To do — For this task, extract exactly the lines of the data below, from the line containing "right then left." through the last one, with pictures left out.
=======
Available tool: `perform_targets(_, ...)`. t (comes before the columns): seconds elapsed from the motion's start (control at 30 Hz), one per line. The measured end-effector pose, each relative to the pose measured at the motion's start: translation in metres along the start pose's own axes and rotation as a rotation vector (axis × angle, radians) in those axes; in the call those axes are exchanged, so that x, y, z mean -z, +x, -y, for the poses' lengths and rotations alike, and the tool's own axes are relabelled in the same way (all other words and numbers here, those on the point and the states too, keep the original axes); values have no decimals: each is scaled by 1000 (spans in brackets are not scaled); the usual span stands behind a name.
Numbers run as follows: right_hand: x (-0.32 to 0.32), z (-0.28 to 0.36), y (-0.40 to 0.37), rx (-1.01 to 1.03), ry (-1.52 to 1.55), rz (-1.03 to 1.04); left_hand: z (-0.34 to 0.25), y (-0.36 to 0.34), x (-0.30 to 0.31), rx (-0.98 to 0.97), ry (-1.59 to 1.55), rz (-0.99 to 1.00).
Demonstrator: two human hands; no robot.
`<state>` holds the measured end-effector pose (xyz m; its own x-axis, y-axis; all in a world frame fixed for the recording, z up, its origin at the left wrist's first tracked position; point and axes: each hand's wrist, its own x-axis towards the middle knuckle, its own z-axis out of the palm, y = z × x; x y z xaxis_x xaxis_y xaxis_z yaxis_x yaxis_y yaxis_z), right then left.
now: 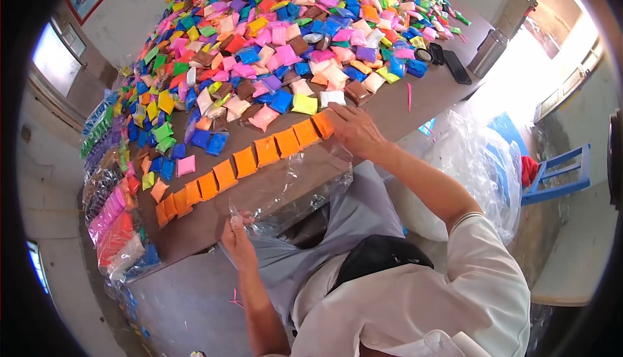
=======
Reply to the task —
`<state>` holds the measured end-effector pose (xyz m; its own x-axis, y-axis; all in a world frame fixed for the recording, z up, its origin at the left wrist's first tracked position; point and axes: each hand's wrist, its own x-axis towards the middle knuckle, its own z-axis out of the palm, y = z × x; x y z xaxis_x xaxis_y xaxis_z yaxis_x yaxis_y yaxis_z), right then left.
now: 

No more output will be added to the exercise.